The idea of using an oracle to help solve problems is absurd to the rational mind. But the intuitive mind has its own ways of plumbing the truth. And working with the I Ching brings this understanding home. Here is a decision aid that uses a random procedure to discover information relevant to a decision. The oracle technique offers an antidote to the pervasive deterministic attitude of our culture.

Synchronicity and Rationality

Carl Jung's writings on Synchronicity offer insight into oracle divination (Note 1). One of the great challenges to the western intellect is to acknowledge meaningfully related events that are not causally linked. The cause and effect rational mind has difficulty with the reality of this fundamental facet of human experience. But synchronistic experiences cannot be simply dismissed with "Oh that's just a coincidence."

We may try to explain meaningful coincidences. But these attempts are futile because cause and effect explanations require an absolute relationship between time, space and the phenomena. And this relationship is absent for psychic events. The rational mind seems to know better about everything. But to enter the magic moment, we have to loosen our rational grip on reality. This is usually difficult since most of us are brain washed by years of rational education.

In the rational world view, concepts are used to explain things. But in the intuitive view, terms represent recurring phenomena that are sufficiently frequent that we need a label to recognize them. When we try to explain an I Ching experience, we cannot do it - they just are! The way out of this paradox is to realize that learning about intuition comes from direct personal experience.
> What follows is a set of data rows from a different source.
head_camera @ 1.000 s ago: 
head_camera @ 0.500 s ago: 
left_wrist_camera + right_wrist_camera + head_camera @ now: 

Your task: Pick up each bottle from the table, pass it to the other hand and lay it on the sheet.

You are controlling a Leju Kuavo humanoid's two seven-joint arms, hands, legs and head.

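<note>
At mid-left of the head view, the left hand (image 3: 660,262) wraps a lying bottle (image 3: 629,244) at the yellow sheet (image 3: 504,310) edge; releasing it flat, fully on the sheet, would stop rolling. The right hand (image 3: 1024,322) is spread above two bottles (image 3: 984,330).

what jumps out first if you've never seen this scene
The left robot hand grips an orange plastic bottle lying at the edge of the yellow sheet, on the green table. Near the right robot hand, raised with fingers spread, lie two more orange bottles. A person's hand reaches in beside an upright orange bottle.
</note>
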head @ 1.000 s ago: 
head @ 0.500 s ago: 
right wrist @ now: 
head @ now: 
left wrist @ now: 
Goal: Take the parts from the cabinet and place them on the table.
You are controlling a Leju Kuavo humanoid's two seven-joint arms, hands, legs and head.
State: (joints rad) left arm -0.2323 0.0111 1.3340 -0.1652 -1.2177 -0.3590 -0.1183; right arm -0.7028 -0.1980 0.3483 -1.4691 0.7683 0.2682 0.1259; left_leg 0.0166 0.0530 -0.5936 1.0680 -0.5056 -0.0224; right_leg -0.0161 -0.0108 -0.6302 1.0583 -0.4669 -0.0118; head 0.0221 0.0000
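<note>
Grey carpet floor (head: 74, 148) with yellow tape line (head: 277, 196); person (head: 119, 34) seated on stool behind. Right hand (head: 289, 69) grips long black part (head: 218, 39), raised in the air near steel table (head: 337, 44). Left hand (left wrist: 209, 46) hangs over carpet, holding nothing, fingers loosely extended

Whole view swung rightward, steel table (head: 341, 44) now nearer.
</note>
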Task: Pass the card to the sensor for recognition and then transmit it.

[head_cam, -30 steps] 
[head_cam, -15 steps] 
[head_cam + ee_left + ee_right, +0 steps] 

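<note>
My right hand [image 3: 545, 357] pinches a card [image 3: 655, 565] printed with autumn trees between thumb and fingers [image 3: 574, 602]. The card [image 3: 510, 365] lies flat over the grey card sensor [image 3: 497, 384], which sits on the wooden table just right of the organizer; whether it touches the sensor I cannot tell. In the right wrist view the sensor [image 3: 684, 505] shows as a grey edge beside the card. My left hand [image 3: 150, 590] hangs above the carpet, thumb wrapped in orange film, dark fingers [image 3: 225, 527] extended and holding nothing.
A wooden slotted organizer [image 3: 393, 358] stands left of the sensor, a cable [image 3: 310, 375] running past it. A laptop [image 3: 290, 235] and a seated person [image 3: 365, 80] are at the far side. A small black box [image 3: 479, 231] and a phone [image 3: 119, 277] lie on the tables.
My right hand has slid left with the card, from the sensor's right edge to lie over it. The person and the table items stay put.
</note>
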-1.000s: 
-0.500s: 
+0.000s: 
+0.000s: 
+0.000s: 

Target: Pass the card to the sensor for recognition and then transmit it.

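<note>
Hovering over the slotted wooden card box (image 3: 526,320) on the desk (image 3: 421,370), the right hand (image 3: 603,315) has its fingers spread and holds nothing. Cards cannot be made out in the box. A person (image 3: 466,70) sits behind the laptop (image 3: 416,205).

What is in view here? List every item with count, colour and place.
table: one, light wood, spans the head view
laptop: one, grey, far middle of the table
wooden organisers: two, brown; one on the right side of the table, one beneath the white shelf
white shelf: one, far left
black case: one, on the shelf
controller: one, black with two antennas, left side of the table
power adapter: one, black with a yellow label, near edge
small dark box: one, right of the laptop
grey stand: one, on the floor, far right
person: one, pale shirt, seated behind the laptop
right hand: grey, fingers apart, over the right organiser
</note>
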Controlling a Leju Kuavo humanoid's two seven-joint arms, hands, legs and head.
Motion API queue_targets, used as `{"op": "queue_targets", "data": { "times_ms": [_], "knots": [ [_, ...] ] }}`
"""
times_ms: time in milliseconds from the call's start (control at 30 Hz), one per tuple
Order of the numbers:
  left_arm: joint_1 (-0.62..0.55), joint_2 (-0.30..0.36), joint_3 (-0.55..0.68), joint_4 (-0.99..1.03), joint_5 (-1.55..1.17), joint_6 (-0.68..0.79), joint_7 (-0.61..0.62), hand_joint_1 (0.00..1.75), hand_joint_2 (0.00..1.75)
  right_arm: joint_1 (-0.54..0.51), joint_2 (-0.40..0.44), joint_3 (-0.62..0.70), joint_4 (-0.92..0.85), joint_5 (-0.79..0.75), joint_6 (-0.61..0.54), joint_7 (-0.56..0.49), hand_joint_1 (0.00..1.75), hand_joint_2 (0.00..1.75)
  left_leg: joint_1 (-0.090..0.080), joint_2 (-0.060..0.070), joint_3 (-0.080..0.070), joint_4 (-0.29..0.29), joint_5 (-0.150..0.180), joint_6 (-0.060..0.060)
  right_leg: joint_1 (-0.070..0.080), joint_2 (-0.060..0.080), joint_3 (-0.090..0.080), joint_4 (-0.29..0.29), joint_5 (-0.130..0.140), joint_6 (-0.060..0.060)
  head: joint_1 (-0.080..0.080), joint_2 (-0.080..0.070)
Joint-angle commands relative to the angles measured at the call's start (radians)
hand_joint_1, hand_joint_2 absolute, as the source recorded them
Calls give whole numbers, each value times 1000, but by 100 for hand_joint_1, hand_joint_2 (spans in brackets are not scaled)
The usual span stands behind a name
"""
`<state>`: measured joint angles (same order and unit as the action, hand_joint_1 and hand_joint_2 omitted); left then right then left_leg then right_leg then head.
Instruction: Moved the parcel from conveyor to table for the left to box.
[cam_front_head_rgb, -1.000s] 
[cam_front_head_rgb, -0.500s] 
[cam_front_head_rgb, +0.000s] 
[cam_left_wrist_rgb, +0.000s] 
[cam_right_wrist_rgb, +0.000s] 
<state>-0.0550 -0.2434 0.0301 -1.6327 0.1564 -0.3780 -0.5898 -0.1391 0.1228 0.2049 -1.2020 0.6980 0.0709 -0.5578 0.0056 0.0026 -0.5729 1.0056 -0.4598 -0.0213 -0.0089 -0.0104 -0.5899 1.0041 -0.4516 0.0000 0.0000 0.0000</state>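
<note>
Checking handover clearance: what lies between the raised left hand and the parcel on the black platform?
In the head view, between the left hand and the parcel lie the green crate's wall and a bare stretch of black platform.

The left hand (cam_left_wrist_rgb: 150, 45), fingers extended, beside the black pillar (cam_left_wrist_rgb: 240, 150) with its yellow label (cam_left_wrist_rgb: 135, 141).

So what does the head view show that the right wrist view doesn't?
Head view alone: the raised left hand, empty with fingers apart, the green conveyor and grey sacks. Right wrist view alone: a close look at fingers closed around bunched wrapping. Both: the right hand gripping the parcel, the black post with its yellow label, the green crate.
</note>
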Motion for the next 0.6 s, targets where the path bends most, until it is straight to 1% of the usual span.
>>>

They are unexplainable, non-repeatable phenomena that have to be taken at face value.

As a child, we lived in a matrix of synchronicity but did not have the mental capacity to reflect on those experiences. The imposition of the space, time framework on childhood experience and the implied fabric of causality is the objective of socialization. If we do so and so, this and that will happen, and we have to deal with the consequences. This learning does not encourage harmony with the synchronistic matrix of life.

Psychology of the I Ching

Carl Jung was so captivated by the I Ching that he wrote the Foreword to the Richard Wilhelm version (Note 2). For someone who is at home with their intuition, his thoughts make sense, but for the novice the ideas seem strange. Jung spent his life traveling outside the mainstream. In his eighth decade, he said "the changing opinions of men scarcely impress me any more." His observation can inspire our quest off the beaten path beyond the blessings of friends and colleagues.

A major reason we are not aware of these magical moments is that our mind is preoccupied with rehashing the past or fantasizing about the future. When occupied in this way, there is little room for what is happening in the moment. Although the title of Ram Das's Be Here Now has resonated in the minds of many down through the years, it is difficult to practice the precept (Note 3).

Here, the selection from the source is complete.